Ensuring Quality Data Analysis Using the Three C’s of Data Quality – Consistent, Complete and Correct
Consistent – Using the Same Nomenclatures, Measurement Units and Data structures to Allow Comparisons
Consistency among different data sources can be improved by establishing data standards. This can include common nomenclatures for equipment components, performance metrics, and failure modes and mechanisms. Manual procedures are often required initially to translate data from various sources into the common framework. Over time, the data providers can adopt the common framework and submit data in the standard format.
Complete – with a Sufficient Number of Descriptors to Characterize Equipment Configurations, Operating Conditions and Failure Modes
Complete data sets are initially difficult to find. It is important to define a minimum data set that contains the basic information required for the analysis. This data needs to be generally available from all data sources. A broader general data set can also be defined that contains other information that can allow more detailed analysis, if it is available. Incomplete data records may need to be excluded from the analysis until the shortcomings are fixed. This provides a strong incentive to the data providers to ensure that the data records are complete.

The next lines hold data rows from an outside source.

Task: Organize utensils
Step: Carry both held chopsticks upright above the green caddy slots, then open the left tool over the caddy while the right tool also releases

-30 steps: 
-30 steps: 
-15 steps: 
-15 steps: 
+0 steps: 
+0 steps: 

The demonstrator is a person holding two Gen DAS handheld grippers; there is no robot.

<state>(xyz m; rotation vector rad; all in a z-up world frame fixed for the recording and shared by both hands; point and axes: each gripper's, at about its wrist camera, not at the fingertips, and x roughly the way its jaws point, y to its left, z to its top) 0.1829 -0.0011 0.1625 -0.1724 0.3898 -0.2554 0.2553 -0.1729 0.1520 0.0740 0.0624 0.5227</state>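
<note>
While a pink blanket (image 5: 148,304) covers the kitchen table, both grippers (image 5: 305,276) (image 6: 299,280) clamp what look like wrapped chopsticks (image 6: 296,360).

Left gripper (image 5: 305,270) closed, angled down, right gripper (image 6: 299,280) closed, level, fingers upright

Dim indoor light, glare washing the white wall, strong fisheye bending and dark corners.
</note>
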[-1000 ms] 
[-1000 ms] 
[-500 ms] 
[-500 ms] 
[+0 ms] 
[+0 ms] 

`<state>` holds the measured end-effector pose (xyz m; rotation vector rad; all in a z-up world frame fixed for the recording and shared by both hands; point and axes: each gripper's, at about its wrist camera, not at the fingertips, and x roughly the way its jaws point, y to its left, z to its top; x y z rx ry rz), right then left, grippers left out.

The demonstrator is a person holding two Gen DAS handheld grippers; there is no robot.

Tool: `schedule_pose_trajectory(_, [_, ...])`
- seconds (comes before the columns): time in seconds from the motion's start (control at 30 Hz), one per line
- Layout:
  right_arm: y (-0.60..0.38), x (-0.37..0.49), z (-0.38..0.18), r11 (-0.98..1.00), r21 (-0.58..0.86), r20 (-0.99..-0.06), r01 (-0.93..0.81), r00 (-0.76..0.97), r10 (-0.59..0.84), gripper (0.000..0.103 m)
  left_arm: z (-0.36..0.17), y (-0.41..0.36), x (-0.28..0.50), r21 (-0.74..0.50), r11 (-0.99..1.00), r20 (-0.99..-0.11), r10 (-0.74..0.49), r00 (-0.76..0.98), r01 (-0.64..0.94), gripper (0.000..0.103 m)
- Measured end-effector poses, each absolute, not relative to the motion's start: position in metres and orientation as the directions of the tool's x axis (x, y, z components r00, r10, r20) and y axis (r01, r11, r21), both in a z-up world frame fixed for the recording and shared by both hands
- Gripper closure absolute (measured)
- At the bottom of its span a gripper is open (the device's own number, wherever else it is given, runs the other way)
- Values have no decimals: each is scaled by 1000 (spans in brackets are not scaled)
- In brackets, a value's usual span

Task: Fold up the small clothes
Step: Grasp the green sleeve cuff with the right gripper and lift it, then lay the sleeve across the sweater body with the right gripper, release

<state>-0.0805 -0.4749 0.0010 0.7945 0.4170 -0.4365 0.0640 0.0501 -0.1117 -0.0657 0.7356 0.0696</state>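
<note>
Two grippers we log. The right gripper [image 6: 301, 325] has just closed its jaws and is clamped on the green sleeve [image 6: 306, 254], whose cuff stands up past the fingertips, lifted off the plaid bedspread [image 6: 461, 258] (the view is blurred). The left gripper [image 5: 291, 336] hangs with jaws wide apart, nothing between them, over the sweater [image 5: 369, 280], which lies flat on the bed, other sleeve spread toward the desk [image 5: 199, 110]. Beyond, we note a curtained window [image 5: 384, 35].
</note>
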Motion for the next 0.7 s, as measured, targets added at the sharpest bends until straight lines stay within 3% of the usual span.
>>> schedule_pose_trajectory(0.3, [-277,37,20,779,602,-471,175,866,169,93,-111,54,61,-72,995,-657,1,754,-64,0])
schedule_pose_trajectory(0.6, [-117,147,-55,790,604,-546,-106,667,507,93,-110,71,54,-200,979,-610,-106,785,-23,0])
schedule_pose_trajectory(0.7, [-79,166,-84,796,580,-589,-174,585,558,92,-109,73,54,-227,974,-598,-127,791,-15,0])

Correct –Accurately Representing the Equipment Configuration and Operating Conditions
Correct data is required to increase confidence in the analysis results. Correctness can be checked by developing various comparisons inside a data record. For instance, for a pump installation in an oil well, each record can be verified by checking the following:
- Does the specified pump model fit inside the specified well casing size?
- Is the reported flow rate within the normal operating range of the specified pump?
- Is the pump pressure rating consistent with the specified pump installation depth?
We use a rigorous data review process to identify data records that do not meet the Consistent, Complete and Correct criteria. Initially these may be manual processes, but eventually the checking procedures can be standardized and automated to speed up the process. Typically, any shortcomings are flagged for the data provider to give them an opportunity to correct the data so that it can be included in the analysis.
Establishing an efficient data collection process from many sources can take many years. To accelerate this process, we have developed a generic data collection, checking and analysis software tool that can be adapted to a broad range of equipment types.